%%
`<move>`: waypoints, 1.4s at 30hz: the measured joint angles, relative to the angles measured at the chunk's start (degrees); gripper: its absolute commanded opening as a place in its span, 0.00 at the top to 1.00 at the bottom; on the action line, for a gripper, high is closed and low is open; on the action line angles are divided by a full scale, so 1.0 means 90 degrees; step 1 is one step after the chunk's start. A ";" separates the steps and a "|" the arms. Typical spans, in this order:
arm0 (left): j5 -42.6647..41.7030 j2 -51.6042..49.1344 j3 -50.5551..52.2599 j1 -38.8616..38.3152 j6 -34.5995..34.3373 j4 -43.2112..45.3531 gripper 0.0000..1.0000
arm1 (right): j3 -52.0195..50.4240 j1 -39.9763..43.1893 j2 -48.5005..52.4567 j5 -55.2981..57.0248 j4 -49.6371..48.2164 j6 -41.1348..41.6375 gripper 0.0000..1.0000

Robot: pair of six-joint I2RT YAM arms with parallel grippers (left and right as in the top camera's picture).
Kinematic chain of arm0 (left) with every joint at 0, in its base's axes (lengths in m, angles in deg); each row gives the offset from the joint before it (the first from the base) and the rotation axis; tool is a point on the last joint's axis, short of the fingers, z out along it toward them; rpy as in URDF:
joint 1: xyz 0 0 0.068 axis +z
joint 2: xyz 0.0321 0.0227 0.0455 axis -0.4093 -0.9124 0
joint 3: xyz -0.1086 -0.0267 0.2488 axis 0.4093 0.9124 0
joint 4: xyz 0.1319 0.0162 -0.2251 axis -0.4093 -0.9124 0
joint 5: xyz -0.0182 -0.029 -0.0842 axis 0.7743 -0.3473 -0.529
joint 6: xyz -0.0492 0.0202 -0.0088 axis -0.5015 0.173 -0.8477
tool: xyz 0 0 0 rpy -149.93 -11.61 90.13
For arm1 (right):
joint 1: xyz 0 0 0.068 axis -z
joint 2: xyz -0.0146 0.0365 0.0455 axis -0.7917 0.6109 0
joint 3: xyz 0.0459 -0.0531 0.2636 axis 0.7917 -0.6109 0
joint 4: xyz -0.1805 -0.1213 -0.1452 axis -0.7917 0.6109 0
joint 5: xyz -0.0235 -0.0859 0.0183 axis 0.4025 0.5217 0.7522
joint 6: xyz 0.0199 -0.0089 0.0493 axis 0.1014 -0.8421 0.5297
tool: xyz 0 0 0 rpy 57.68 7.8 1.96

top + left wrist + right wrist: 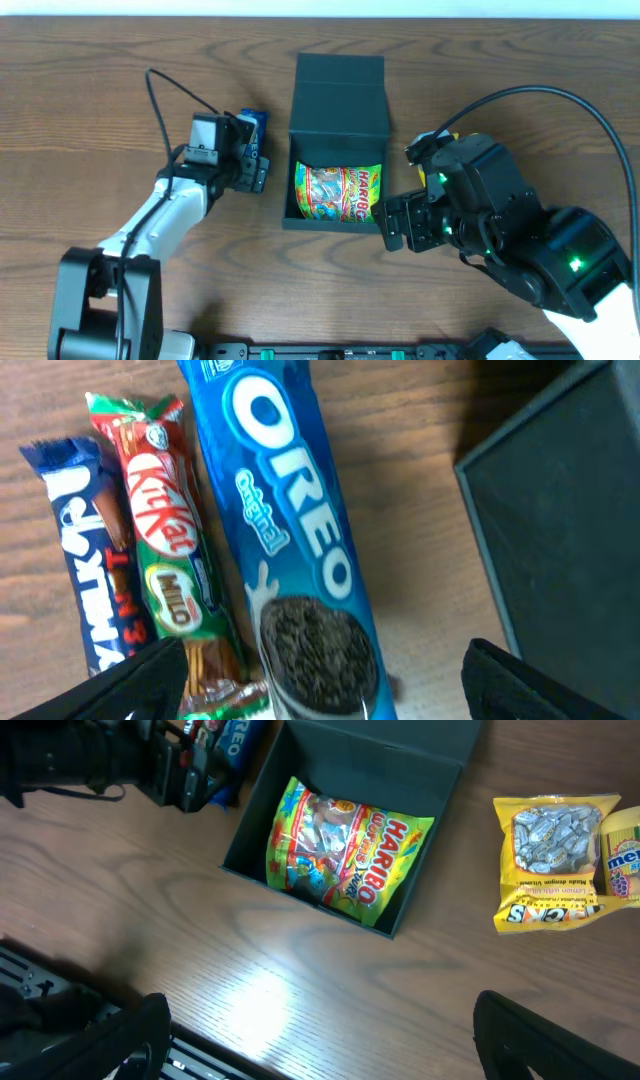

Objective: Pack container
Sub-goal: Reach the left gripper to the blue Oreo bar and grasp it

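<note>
The container [338,95] stood at the middle of the table [120,60], its hinged lid folded back flat on the far side; one Haribo bag [338,192] lay inside and covered most of the floor. By this evidence packing was begun but, in my judgement, far from complete.

Outside the container, to its left, lay three items side by side: an Oreo pack [290,530], a KitKat Milo bar [160,490] and a dark blue wrapped bar [85,550]; to its right lay a yellow snack packet [555,860] with a second packet just beside it, cut off by the frame edge.

The left pincer [320,690] was released, its jaws spread either side of the Oreo pack's end; contact could not be confirmed. The right pincer [320,1050] was likewise released and empty, over bare table near the container's front right corner.

Outstanding, as judged: load the five loose items; close the lid.
</note>
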 measured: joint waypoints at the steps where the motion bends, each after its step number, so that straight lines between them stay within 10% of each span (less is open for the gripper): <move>1: 0.0109 -0.0058 0.0000 -0.0039 0.0000 0.0075 0.10 | 0.0000 0.0000 0.0000 0.0000 0.0000 -0.0002 0.04; 17: 0.0593 -0.0937 -0.0019 -0.0279 -0.0267 0.0857 0.19 | 0.0000 0.0000 0.0056 0.0027 -0.0005 -0.0002 0.04; 42: 0.0636 -0.0930 -0.0617 -0.0291 -0.0634 -0.0372 0.94 | -0.0005 0.0330 -0.0117 0.0386 0.0148 0.0000 0.02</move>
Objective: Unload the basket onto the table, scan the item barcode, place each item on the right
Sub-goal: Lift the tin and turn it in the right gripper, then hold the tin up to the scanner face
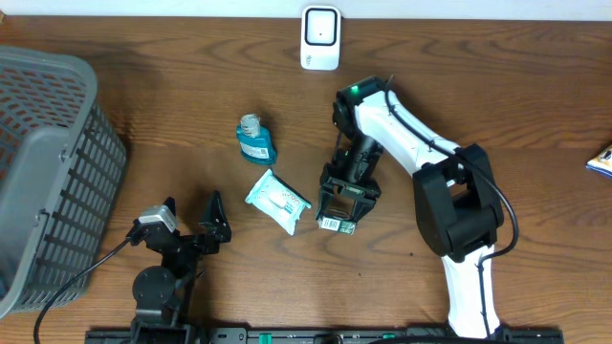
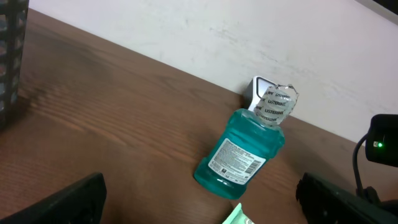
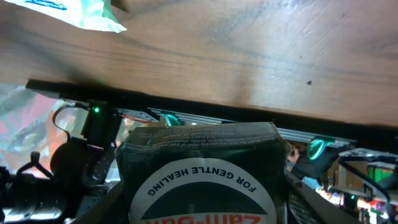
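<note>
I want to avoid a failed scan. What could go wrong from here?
The box, gripped by the right gripper, is far from the scanner; it may slip on the way. Its barcode faces up, so the scan may miss without a turn. The bottle lies near that path and might be knocked.

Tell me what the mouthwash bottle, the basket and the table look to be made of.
Mouthwash bottle: clear glossy plastic, probably; the teal liquid shows through its walls.
Basket: grey plastic with a matte look, judging by its moulded slatted walls.
Table: brown wood or a wood-look laminate; grain lines run across it, but which one cannot be told.
</note>
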Robot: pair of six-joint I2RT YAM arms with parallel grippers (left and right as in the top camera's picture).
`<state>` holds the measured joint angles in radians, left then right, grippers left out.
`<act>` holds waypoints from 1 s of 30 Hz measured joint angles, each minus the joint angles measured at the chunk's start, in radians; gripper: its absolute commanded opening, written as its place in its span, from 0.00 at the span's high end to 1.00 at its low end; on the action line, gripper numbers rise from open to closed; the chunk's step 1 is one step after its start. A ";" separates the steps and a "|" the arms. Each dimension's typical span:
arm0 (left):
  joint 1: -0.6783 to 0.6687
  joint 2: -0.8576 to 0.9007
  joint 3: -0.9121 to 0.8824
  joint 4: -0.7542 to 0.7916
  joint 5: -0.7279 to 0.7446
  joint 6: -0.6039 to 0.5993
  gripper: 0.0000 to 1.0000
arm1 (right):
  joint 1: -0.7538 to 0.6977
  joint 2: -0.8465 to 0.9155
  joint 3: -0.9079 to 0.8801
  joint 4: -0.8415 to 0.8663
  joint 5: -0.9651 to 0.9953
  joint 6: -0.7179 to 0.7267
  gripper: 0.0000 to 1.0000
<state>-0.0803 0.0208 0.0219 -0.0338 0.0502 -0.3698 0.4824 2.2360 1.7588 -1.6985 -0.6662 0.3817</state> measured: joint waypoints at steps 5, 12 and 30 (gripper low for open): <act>0.000 0.000 0.000 0.000 0.000 0.000 0.02 | -0.006 -0.009 0.000 0.000 0.000 -0.043 0.70; 0.000 0.000 0.000 0.000 0.000 0.000 0.02 | -0.006 -0.160 0.000 0.001 0.027 -0.086 0.69; 0.000 0.000 0.000 0.000 0.000 0.000 0.02 | 0.074 -0.429 0.002 0.668 0.707 0.125 0.67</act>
<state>-0.0803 0.0208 0.0219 -0.0338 0.0498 -0.3698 0.5560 1.8069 1.7607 -1.0309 0.0406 0.5068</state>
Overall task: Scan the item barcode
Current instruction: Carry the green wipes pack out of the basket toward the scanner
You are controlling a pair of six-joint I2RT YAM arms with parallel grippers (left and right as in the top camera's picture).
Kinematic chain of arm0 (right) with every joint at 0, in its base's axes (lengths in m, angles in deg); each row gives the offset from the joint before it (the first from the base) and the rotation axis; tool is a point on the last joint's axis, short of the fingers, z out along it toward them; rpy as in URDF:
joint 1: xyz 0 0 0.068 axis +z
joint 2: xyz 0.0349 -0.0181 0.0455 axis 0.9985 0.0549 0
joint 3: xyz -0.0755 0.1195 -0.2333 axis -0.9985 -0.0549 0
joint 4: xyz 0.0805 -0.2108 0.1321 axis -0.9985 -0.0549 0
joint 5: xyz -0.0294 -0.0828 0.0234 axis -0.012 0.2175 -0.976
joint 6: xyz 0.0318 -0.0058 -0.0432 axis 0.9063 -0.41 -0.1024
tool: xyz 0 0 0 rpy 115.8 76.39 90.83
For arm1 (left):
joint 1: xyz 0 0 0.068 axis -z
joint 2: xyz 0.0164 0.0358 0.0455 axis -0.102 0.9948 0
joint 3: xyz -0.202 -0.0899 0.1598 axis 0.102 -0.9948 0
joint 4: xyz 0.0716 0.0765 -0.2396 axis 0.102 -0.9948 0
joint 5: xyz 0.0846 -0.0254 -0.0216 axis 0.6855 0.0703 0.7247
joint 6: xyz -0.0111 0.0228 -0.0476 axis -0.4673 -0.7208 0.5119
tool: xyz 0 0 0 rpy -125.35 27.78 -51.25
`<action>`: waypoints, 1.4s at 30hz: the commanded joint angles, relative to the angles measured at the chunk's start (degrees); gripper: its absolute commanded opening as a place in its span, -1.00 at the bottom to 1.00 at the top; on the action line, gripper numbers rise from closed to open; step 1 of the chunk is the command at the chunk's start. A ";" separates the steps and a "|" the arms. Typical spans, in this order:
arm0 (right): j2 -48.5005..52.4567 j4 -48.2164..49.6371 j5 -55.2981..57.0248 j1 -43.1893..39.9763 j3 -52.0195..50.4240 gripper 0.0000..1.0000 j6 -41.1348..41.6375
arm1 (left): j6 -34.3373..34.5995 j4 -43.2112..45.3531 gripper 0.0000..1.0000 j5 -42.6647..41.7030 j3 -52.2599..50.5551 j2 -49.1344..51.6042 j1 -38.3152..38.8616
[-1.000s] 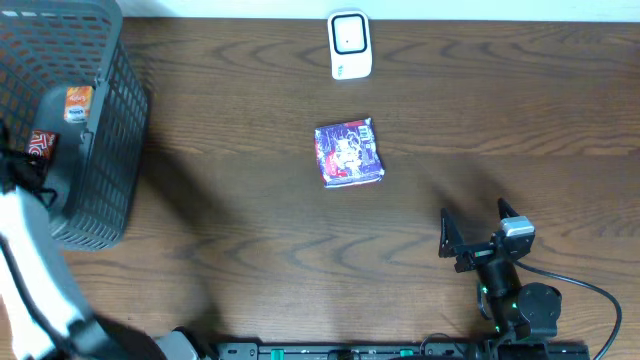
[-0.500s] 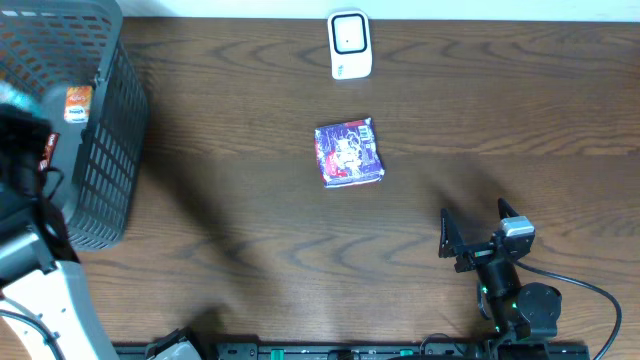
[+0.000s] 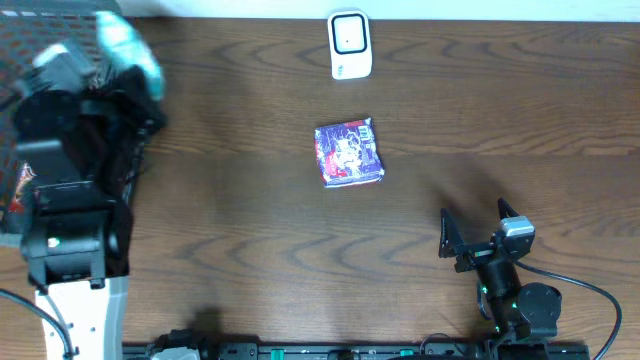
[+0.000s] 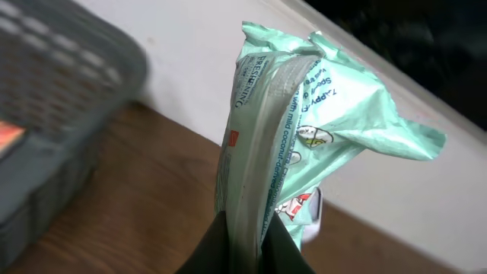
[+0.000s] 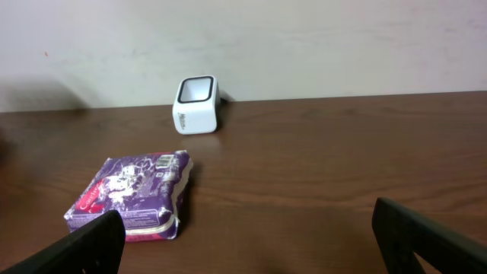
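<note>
**The green bag could slip or show the wrong side**

The green bag (image 4: pixel 304 129) is up in the air at the far left of the bench (image 3: pixel 250 230), just beside the basket (image 4: pixel 53 114). The left gripper (image 4: pixel 243 245) is pressed together on the bag's thin bottom edge. The rest of the bag stands above it, soft and crinkled.

That small pinch is the first worry. A quick swing could make the floppy bag bend over or slide out and fall.

The white scanner (image 3: pixel 350 45) sits at the back of the bench, well apart from the bag. The bag must cross a lot of bench to get there, and a low path could bump the basket.

I cannot find the barcode in the wrist view; it may be on a hidden side. If that side faces away from the scanner, nothing will be read.

A purple pack (image 3: pixel 349 152) lies flat near the scanner, and a drooping bag could knock it.

The right gripper (image 3: pixel 474 228) is spread wide near the front, holding nothing.
</note>
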 commanded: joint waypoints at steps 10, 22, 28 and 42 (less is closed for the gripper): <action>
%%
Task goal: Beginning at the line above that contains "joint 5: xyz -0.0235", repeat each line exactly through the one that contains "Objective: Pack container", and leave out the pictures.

Answer section:
joint 5: xyz -0.0235 -0.0859 0.0183 axis 0.4025 0.5217 0.7522
joint 6: xyz 0.0199 -0.0089 0.0493 axis 0.1014 -0.8421 0.5297
tool: xyz 0 0 0 rpy 57.68 7.8 1.96

top + left wrist + right wrist: 

Objective: Pack container

No more output is expected for this exercise.